True Romance has a very grown-up R&B sound. Was that intentional?

Absolutely. I don’t think I could be 34 singing “American Boy.” You’d think I was a real trivial human being. Like, “Girl, you’re 30-something. Ain’t she figured this out? Ain’t she got a boy?” I don’t think it makes sense for somebody who sings what I sing to be out there, singing as though I’ve not been through anything. But everything I write has some kind of depth. Even “American Boy” was about being 27, the first time I discovered Latino men in Miami. That was where I was at that point. But I’m a grown-ass woman at this point. So what do I write about? Grown-ass woman shit. It’s about stuff that my friends and I talk about, where it’s like, “I don’t know how to handle this. Maybe I’m the one that’s fucked up.” It’s just real life. I’ve never been trivial. But the album’s still quite lighthearted in some places.

The video for “Make Her Say (Beat It Up)” is one of the sexiest things you’ve ever done. Were you nervous about that?

Not at all, I think the single is way more graphic than the actual video. But anything that I sing, I stand by. I was the one trying to egg the directors on to go further like, “Yo, put it all out there!” I think that song is an honest take on what happens when you leave a relationship. You have to figure yourself out again. And most times [when I was going through a breakup myself], I went and had sex. I went and found a couple of guys, and tested what I wanted again—who I liked, what kind of guy I liked, how I felt sexually with another person.

But still, it seemed like a very un-Estelle song.

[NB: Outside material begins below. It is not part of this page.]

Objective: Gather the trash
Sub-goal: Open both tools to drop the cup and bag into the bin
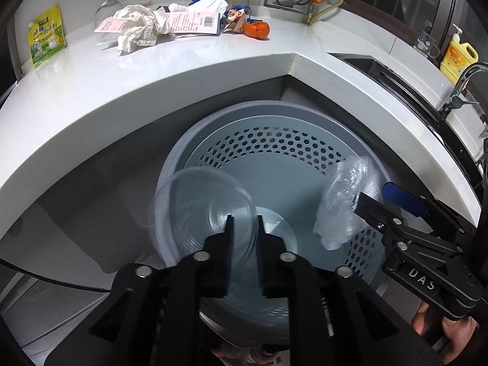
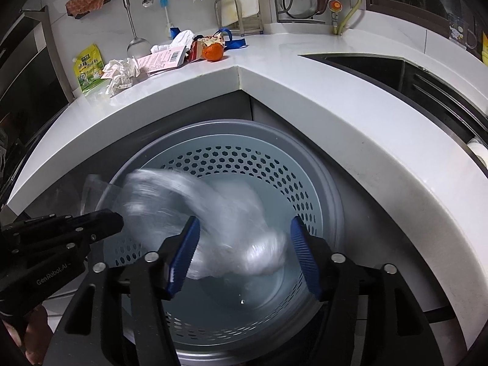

Did anyone hear [2010’s] “Freak”? Clearly not, I guess. Maybe I left it too long, before I put out another one of these songs. “Freak” had the same kind of energy. I don’t understand why everyone was worried or nervous [about “Make Her Say”]. It’s as though people don’t expect women who are decent and classy to enjoy sex. [It’s like] unless you’re walking around over-sexualized, over-hyped, and next to naked every 10 minutes, then you’re not sexual. But there are women who go to work as nurses and get home and are freaks. There are women and guys who have office jobs and work in paper factories, who then get home and get it crackin’. And that doesn’t exclude them from wanting to listen to music like that, you know? My response is always, “Your sex life must suck if you don’t like this record, or you don’t understand what I’m doing, because I have fun.”

It’s like when people gave Beyoncé shit about her last record being so sexual.

She’s grown! She’s married and had a baby! I mean, shit. How do you think little Blue got here? Why can’t she talk about what she wants to on her album? Why can’t she express herself? Ninety percent of the people who were saying that stuff have danced to all her records—the most sexualized ones. I don’t understand it. It’s all a contradiction. [“Make Her Say”] wasn’t done to shock. It was done from a place of sincerity. I heard the beat and it sounded like sex and I was like, “Well, that’s what we’re gonna talk about.”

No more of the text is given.